WHAT IS NEEDED → Among the entries, which lines carry the string "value"? Copy every one.

(Items from a data source)

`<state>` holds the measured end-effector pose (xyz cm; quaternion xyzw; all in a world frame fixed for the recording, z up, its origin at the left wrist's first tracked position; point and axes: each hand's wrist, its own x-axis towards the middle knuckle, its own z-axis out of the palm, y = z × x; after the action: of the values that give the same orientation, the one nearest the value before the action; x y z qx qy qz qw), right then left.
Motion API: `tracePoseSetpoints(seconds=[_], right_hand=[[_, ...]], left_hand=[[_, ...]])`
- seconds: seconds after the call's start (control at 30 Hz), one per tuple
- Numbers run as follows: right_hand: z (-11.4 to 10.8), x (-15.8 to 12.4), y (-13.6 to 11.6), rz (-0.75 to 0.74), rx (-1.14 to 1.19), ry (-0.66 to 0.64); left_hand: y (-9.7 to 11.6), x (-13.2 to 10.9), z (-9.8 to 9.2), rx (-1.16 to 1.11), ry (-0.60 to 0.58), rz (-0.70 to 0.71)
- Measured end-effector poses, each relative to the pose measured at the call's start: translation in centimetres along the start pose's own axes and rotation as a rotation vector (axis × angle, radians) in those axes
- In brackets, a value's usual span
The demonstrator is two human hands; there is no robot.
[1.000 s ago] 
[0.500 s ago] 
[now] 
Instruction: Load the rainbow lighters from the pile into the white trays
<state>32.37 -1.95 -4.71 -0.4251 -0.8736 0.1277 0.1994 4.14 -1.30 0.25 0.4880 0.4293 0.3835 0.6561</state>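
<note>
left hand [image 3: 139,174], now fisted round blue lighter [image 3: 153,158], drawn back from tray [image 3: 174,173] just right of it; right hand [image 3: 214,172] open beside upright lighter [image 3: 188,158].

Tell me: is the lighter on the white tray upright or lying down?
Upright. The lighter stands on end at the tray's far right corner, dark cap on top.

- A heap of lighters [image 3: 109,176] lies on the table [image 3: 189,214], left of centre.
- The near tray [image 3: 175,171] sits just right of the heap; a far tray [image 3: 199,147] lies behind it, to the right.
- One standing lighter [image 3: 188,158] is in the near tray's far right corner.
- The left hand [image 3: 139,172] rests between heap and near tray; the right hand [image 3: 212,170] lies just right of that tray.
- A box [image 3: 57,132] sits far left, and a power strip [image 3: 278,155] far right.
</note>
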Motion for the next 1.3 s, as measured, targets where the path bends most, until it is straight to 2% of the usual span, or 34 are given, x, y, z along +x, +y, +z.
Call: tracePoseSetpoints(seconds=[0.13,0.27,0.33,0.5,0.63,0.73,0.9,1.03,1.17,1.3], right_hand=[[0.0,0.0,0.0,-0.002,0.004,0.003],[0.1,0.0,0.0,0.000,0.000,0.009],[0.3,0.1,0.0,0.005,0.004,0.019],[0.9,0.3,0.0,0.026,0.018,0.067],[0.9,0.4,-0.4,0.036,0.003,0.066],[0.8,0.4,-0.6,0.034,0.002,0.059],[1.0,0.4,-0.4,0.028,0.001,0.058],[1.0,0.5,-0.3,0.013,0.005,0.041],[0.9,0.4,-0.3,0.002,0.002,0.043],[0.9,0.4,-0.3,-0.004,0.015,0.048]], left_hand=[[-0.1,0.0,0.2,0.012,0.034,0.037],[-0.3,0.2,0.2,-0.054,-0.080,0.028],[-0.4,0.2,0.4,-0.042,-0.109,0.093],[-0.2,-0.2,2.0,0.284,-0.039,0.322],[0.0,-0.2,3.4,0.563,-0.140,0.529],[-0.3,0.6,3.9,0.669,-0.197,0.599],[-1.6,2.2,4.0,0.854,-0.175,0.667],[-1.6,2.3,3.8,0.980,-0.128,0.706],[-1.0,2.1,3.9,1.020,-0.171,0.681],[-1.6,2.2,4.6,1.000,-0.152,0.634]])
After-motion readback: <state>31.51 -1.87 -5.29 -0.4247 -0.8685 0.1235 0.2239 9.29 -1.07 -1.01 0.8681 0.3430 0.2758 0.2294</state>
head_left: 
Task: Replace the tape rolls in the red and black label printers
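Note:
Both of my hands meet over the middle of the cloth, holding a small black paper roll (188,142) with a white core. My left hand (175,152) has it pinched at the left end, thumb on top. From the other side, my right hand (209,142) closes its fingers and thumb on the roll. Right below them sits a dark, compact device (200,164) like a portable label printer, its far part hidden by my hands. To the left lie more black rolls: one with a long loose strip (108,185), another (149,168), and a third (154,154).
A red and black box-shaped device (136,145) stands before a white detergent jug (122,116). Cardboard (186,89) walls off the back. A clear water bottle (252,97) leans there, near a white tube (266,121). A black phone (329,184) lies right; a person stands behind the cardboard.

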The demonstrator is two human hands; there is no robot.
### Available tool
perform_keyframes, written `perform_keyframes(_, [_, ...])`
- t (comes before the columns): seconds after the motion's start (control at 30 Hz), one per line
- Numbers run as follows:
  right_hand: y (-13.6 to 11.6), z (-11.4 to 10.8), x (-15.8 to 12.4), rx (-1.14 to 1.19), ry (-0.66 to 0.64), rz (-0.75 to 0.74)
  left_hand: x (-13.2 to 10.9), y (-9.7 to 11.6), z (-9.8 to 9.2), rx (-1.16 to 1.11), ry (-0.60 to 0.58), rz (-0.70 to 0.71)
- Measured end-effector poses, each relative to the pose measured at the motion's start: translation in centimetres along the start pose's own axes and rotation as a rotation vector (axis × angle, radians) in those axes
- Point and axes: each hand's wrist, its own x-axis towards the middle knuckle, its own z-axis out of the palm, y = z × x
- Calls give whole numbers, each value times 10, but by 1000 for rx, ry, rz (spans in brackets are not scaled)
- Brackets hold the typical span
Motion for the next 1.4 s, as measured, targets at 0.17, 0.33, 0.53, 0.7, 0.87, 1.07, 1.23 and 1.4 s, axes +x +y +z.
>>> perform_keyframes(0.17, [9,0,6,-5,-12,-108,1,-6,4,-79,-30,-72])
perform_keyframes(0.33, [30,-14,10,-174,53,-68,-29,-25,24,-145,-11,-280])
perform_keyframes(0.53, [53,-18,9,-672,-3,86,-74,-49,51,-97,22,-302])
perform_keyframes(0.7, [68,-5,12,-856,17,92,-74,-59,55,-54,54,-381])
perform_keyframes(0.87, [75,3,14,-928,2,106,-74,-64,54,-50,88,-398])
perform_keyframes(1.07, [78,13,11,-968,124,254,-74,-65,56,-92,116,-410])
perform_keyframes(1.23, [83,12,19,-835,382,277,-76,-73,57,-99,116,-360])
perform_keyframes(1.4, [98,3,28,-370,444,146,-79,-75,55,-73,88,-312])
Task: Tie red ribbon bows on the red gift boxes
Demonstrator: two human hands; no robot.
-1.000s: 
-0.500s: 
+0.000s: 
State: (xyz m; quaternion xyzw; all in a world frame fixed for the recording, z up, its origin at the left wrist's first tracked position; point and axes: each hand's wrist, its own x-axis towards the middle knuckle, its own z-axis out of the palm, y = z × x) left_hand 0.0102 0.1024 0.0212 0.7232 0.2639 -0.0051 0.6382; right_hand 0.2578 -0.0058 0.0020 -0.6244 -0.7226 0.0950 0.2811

FINISHED TASK →
`<state>` holds the measured end-effector pose (xyz cm; quaternion xyzw; all in a world frame fixed for the recording, z up, its origin at the left wrist's first tracked position; point and axes: each hand's wrist, its own x-axis towards the middle knuckle, its own z-axis out of the palm, y = z × x; after the action: of the values that give the same orientation, the one nearest the value before the action; x y z qx qy qz qw), right then left.
- In brackets, a value's usual span
- Calls give whole numbers, each value times 10, but by 1000 for rx, ry, rz (spans in brackets are not scaled)

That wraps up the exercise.